Google unveils the Ironwood TPU, its most powerful AI accelerator yet, delivering massive improvements in inference performance and efficiency.
Last week, Google pulled back the curtain on its latest custom AI accelerator, the Ironwood TPU, showcasing a significant performance improvement for the increasingly demanding world of AI. Announced at Google Cloud Next 25, Ironwood is the seventh generation of Google’s TPUs, specifically engineered to handle the modern AI workloads, particularly in the realm of inference.
Understanding TPUs
Before diving into Ironwood, it’s helpful to understand what TPUs are. Tensor Processing Units are specialized chips developed by Google specifically for accelerating machine learning workloads. Unlike general-purpose CPUs or even GPUs, which are optimized for parallel processing, initially for graphics, TPUs are optimized for the matrix and tensor operations at the heart of neural networks. Historically, Google has offered different TPU versions, often distinguishing between ‘e’ series (focused on efficiency and inference, running pre-trained models) and ‘p’ series (focused on raw performance for training large models).
Introducing Ironwood
The new Ironwood TPU is Google’s most ambitious AI accelerator to date. It’s the company’s first TPU specifically designed for the demands of inference-heavy ‘reasoning models’. Ironwood brings substantial improvements across all key performance metrics compared to its predecessors, including:
TPU v5e | TPU v5p | TPU v6e | TPU v7e | |
BF16 Compute | 197 TFLOPs | 459 TFLOPs | 918 TFLOPs | 2.3 PFLOPs* |
INT8/FP8 Compute | 394 TOPs/TFLOPs* | 918 TOPs/TFLOPs* | 1836 TOPs/TFLOPs | 4.6 POPs/PFLOPs |
HBM Bandwidth | 0.8 TB/s | 2.8 TB/s | 1.6 TB/s | 7.4 TB/s |
HBM Capacity | 16 GB | 95 GB | 32 GB | 192 GB |
Inter Chip Interconnect Bandwidth (per link) | 400 Gbps | 800 Gbps | 800 Gbps | 1200 Gbps |
Interconnect Topology | 2D Torus | 3D Torus | 2D Torus | 3D Torus |
TPU Pod Size | 256 | 8960 | 256 | 9216 |
Spare Cores | No | No | Yes | Yes |
Note: Numbers marked with “*” are unofficial calculated numbers.

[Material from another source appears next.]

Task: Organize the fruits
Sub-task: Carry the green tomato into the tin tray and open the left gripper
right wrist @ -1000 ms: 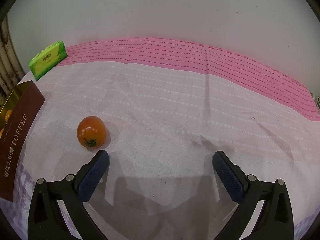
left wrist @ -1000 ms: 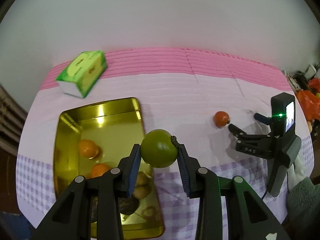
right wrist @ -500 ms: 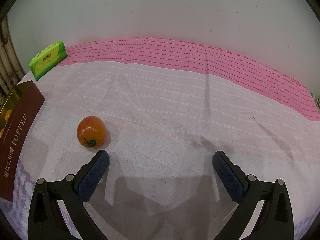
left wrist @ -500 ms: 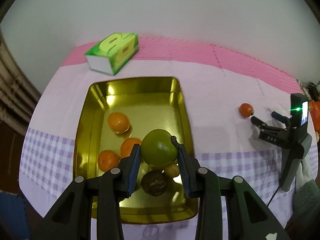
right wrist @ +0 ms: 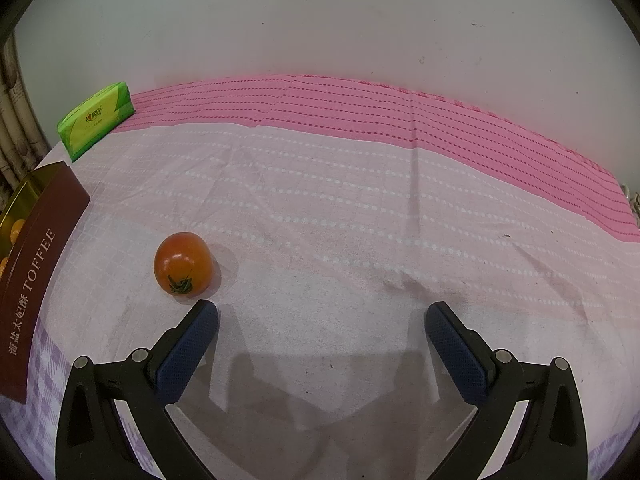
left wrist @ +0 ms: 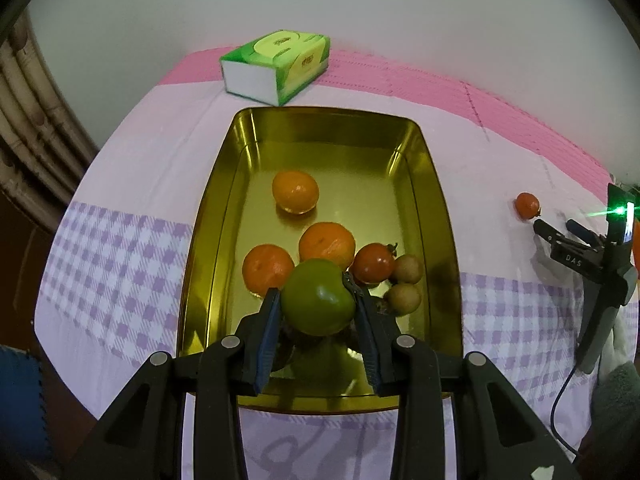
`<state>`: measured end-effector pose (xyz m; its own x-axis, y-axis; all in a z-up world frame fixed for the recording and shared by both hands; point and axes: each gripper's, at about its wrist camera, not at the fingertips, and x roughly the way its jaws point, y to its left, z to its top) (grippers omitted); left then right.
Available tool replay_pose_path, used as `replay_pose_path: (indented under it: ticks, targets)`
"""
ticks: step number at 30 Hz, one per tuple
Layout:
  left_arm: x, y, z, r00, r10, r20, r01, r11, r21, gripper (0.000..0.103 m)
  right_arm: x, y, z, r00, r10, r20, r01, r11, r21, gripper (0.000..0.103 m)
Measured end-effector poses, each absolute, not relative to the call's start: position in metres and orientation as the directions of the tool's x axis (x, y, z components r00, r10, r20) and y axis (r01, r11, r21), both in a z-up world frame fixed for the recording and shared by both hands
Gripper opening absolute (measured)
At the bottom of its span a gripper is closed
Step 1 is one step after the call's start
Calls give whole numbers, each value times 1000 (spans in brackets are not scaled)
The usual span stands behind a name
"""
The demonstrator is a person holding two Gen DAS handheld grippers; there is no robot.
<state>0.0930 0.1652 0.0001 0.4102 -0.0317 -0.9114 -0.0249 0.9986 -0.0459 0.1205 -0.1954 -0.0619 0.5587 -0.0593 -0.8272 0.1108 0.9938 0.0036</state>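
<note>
My left gripper (left wrist: 316, 300) is shut on a green tomato (left wrist: 318, 298), held above the near half of a gold tin tray (left wrist: 208, 232). Three oranges (left wrist: 295, 191), a red tomato (left wrist: 374, 263) and two small brown fruits (left wrist: 405, 298) lie in the tray; a dark fruit is mostly hidden under the green tomato. One red tomato (right wrist: 183, 262) (left wrist: 527, 205) rests on the cloth outside the tray. My right gripper (right wrist: 322, 312) (left wrist: 560, 232) stands open just behind and right of that tomato, nothing between its fingers.
A green tissue pack (left wrist: 278, 65) (right wrist: 96, 119) lies at the table's back left by the wall. The tray's brown side reading TOFFEE (right wrist: 38, 276) borders the right wrist view's left. The pink and lilac cloth (right wrist: 360, 220) covers the table.
The left gripper has carried the green tomato leftward from beside the tray to over its near half and sunk a little. The right gripper and the red tomato have stayed put.
</note>
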Motion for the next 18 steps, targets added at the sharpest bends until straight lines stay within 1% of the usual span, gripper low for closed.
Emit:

Most notably, Ironwood features:
- Massive computational power: Each chip delivers 4.6 petaFLOPS of FP8 performance, putting it in the same performance class as NVIDIA’s Blackwell B200
- Increased memory capacity: 192GB of High Bandwidth Memory (HBM) per chip
- Dramatically improved memory bandwidth: 7.37 TB/s per chip, 4.5x more than Trillium, enabling faster data access for memory-constrained AI Inference
- Enhanced interconnect capabilities: 1.2 TBps bidirectional bandwidth, a 1.5x improvement over Trillium, facilitating more efficient communication between chips
Speculation: Is Ironwood the Missing v6p?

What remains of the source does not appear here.